- Oils Olive oil, canola oil, nonstick cooking spray, safflower oil, flavored oils
- Canned Fish Water-packed tuna, salmon and sardines
- Canned Vegetables and Fruit Peas, carrots, corn, beets, mushrooms, asparagus; peaches, pineapple, pears -- in light syrup
- Canned Tomatoes Whole, diced or crushed tomatoes, tomato purees, tomato sauces (with no added salt)

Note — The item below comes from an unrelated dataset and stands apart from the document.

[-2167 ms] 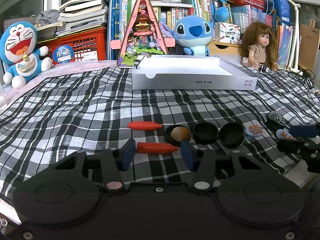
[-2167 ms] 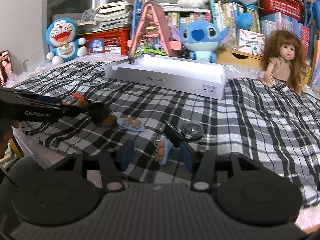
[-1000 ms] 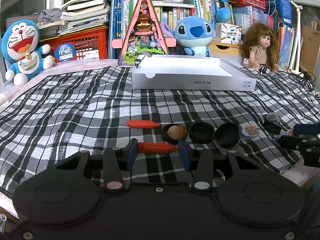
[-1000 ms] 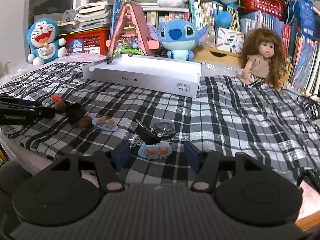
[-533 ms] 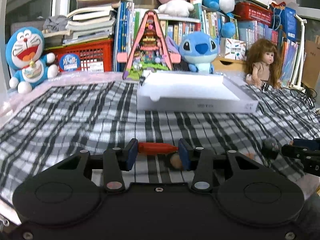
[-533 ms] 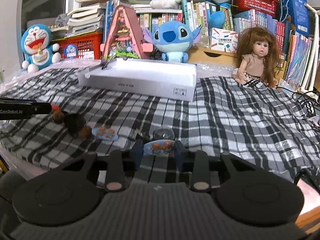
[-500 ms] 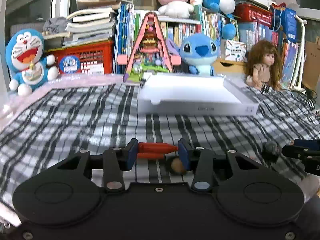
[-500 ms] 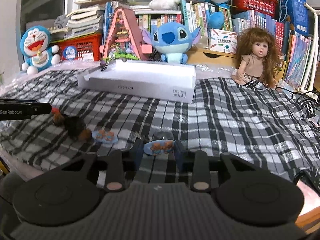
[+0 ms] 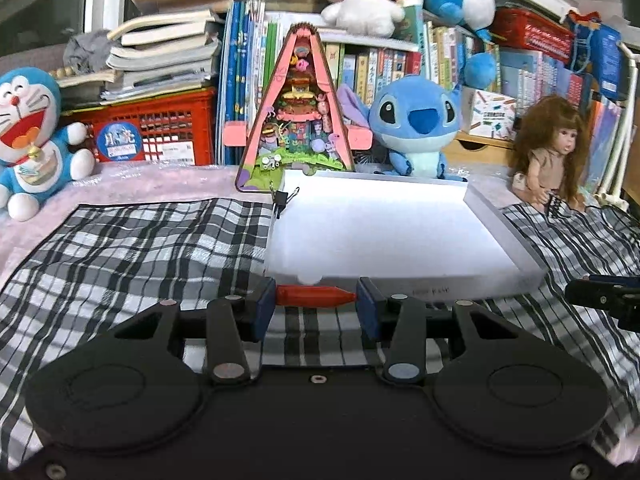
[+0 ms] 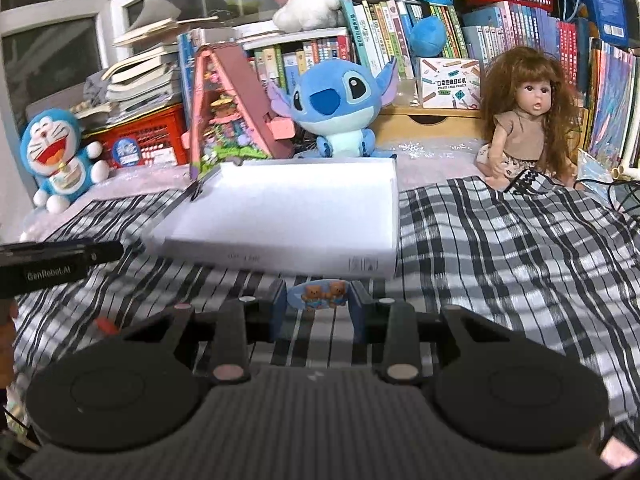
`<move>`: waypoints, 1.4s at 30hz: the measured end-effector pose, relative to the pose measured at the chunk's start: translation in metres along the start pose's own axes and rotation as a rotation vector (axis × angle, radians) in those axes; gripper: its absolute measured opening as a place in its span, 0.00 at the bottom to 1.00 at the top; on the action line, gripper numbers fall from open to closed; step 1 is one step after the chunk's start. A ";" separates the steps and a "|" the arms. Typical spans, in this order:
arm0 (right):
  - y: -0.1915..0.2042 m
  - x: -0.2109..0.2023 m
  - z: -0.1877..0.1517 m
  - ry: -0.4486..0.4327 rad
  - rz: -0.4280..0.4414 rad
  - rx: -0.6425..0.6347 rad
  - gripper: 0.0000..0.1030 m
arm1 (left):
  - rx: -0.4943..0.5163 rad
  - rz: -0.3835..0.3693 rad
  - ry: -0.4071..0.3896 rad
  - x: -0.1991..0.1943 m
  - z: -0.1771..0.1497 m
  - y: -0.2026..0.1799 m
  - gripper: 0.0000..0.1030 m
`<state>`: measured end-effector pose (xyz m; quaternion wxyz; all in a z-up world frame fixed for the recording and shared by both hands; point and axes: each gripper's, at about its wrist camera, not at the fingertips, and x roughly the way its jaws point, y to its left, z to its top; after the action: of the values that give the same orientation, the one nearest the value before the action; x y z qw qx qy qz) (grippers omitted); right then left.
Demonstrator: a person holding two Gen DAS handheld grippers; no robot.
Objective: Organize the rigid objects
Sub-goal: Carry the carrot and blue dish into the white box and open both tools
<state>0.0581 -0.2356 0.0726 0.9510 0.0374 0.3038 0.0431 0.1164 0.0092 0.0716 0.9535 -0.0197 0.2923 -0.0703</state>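
In the left wrist view my left gripper (image 9: 316,308) is shut on a red carrot-shaped piece (image 9: 315,295), held crosswise above the plaid cloth just in front of the white box lid (image 9: 400,280). In the right wrist view my right gripper (image 10: 318,312) is shut on a light blue oval clip with two bears (image 10: 320,294), also lifted off the cloth, close to the front wall of the white box lid (image 10: 304,258). A second red piece (image 10: 105,325) lies on the cloth at lower left. The left gripper's side (image 10: 52,264) shows at the left edge.
A black binder clip (image 9: 283,200) sits on the lid's far left corner. Behind the lid stand a pink triangular playhouse (image 9: 298,120), a blue plush (image 9: 416,120), a doll (image 9: 552,156), a Doraemon plush (image 9: 28,136) and a red crate (image 9: 160,128). The plaid cloth (image 10: 520,264) covers the table.
Both grippers rose and moved forward toward the white lid, each carrying its piece. The right jaws closed on the bear clip during this time. The dark cups dropped out of view.
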 end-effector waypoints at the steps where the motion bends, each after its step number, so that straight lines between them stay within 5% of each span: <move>1: 0.000 0.006 0.005 0.003 -0.010 0.002 0.37 | -0.001 0.005 0.005 0.008 0.005 -0.001 0.40; 20: -0.003 0.112 0.044 0.144 -0.074 0.111 0.37 | -0.035 0.086 0.138 0.117 0.033 -0.024 0.40; 42: -0.002 0.153 0.048 0.239 -0.105 0.087 0.38 | 0.011 0.120 0.194 0.149 0.025 -0.031 0.41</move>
<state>0.2102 -0.2237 0.0237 0.9065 0.0572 0.4179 -0.0156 0.2483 -0.0431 0.0123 0.9234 0.0100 0.3834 -0.0164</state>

- Legumes and Grains Canned or dried black beans, pinto beans, chickpeas (Garbanzo beans), kidney beans, navy beans, black-eyed peas; rice, lentils, barley, couscous, quinoa, bulgur, kamut
- Pasta Whole wheat spaghetti, penne, lasagna sheets and other noodles
- Jars Anchovies, capers, pimientos, peppers, artichokes, pickles, sundried tomatoes, minced garlic
- Soups and Stocks Low-fat, low-sodium canned soups and soup mixes; low-sodium, fat-free broths, bouillon cubes and stock concentrates
- Flavorings Herbs, spices and seasonings; whole garlic, garlic paste, tomato paste, chili paste, bottled ginger, low-sodium Worcestershire sauce, reduced-sodium soy sauces and bottled marinades
- Dressings Vinegars, mustards, low-fat or fat-free salad dressings and mayonnaise
- Breads and Cereals Whole-grain breads, rolls and bagels; whole-wheat flour; whole-grain cereals such as oatmeal, bran flakes or low-fat granola
- Dried Fruits Cranberries, cherries, blueberries and raisins
- Nuts and Seeds Almonds, hazelnuts, walnuts, peanuts, pecans; pumpkin seeds, sunflower seeds, sesame seeds, poppy seeds, and flax seeds
- Sugars Honey, molasses, maple syrup
- Snacks Pretzels, low-fat microwave popcorn, whole grain crackers; sugar-free/fat-free pudding and jello, applesauce
This is not an exhaustive list, but it gives us an idea of what kinds of things to stock in a low fat kitchen so that we have flavorful, nutritious ingredients on hand. Including nuts, seeds, oils and fatty fish in our diets is fine in moderation, as most of the fat from these sources is heart healthy. Be sure to buy plenty of fresh fruit and vegetables from across the color spectrum.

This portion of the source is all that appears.